YOUR INSTRUCTIONS: Without the pictures, output the lines of the material from the very first through the one that holds "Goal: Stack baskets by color".

GIVEN DATA:
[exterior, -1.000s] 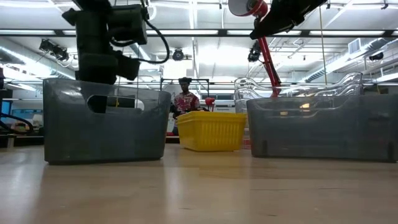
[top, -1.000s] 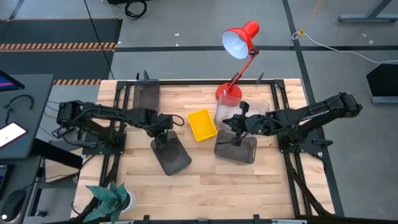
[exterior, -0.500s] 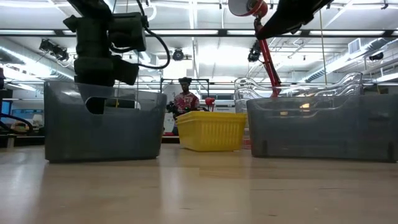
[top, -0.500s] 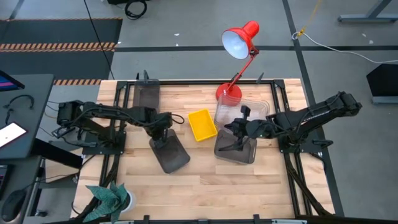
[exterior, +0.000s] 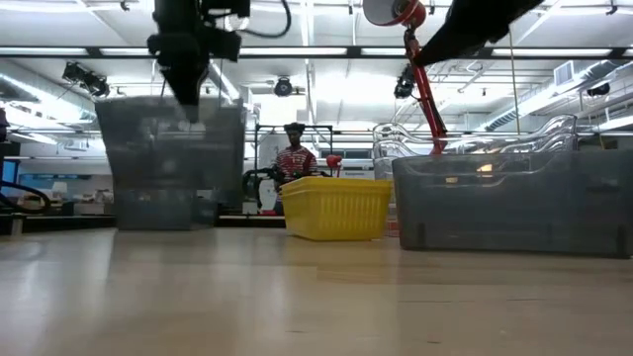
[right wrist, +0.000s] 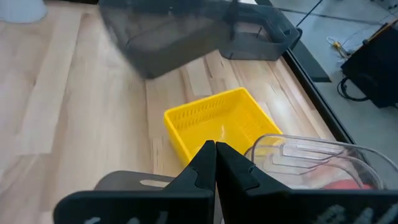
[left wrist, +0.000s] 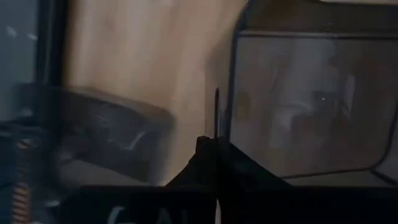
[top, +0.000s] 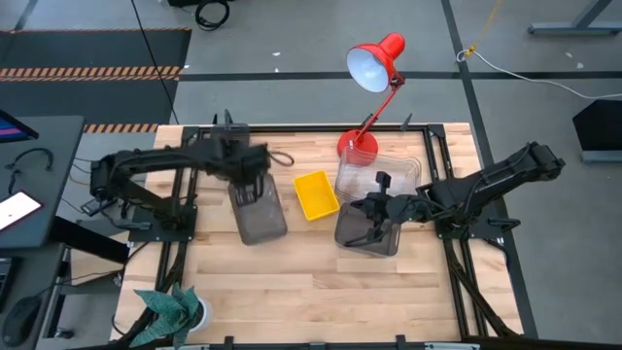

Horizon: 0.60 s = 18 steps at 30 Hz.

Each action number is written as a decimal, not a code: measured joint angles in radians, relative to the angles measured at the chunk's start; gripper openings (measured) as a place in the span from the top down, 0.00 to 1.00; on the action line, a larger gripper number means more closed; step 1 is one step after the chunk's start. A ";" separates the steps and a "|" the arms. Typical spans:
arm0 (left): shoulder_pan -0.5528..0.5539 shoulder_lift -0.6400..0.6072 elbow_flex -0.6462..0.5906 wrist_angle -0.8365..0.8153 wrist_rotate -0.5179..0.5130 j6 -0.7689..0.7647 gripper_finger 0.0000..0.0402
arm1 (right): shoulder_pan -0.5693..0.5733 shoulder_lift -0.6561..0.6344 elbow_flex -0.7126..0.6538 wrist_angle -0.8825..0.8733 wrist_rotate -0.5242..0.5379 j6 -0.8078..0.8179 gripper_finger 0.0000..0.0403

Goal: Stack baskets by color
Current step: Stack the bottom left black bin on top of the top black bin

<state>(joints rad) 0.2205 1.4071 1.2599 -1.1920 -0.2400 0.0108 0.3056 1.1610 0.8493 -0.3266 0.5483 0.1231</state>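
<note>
My left gripper (top: 249, 187) is shut on a smoky dark-grey basket (top: 259, 212), which hangs above the table at left (exterior: 173, 163). A second grey basket (top: 231, 151) rests on its base at the far left edge. The small yellow basket (top: 316, 194) stands mid-table. Right of it are clear baskets (top: 384, 173), nested on their bases. A third grey basket (top: 369, 233) stands in front of them. My right gripper (top: 372, 216) hovers shut over this third grey basket, with nothing between its fingers (right wrist: 216, 152). My left gripper pinches the rim of the grey basket's far short wall (left wrist: 216, 118), one finger inside the basket and one outside. The fingers come from above, pointing steeply down. The basket hangs below them, roughly level and lifted clear of the table.
A red desk lamp (top: 374, 63) stands on its base (top: 356, 146) at the far edge, behind the clear baskets. Black arm frames run along both table sides. A green plant (top: 170, 311) sits at the near left corner. Bare wood lies along the near side.
My left gripper has taken hold of the grey basket's wall. It has risen and gone toward the table's far edge, rolling as it went. The basket has come off the table, lifted clear, and has turned so that its long side runs nearly near-to-far.
</note>
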 joint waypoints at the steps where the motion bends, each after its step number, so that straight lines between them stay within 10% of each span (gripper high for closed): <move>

OUTPUT OF THE EXERCISE:
[exterior, -1.000s] 
[top, -1.000s] 
[exterior, -0.500s] 
[top, -0.500s] 
[exterior, +0.000s] 
[right wrist, +0.000s] 
[left wrist, +0.000s] 
[top, +0.000s] 

Horizon: 0.60 s = 18 steps at 30 Hz.

Each action number is written as a decimal, not a code: measured joint angles in radians, relative to the angles measured at the chunk's start; gripper openings (measured) as a place in the span from the top down, 0.00 to 1.00; on the action line, a larger gripper number means more closed; step 1 is one step after the chunk's start. A ";" separates the steps and a "|" the arms. Typical spans:
arm0 (left): shoulder_pan -0.5528..0.5539 shoulder_lift -0.6400..0.6072 elbow_flex -0.6462..0.5906 wrist_angle -0.8365..0.8153 wrist_rotate -0.5179..0.5130 j6 -0.7689..0.7647 gripper_finger 0.0000..0.0402
arm1 (right): shoulder_pan -0.5693..0.5733 shoulder_lift -0.6561..0.6344 elbow_flex -0.7126..0.6538 wrist_angle -0.8825..0.8733 wrist_rotate -0.5242..0.5379 j6 -0.8078..0.8179 gripper_finger 0.0000..0.0403

Goal: Stack baskets by color

No additional lines are needed for this answer.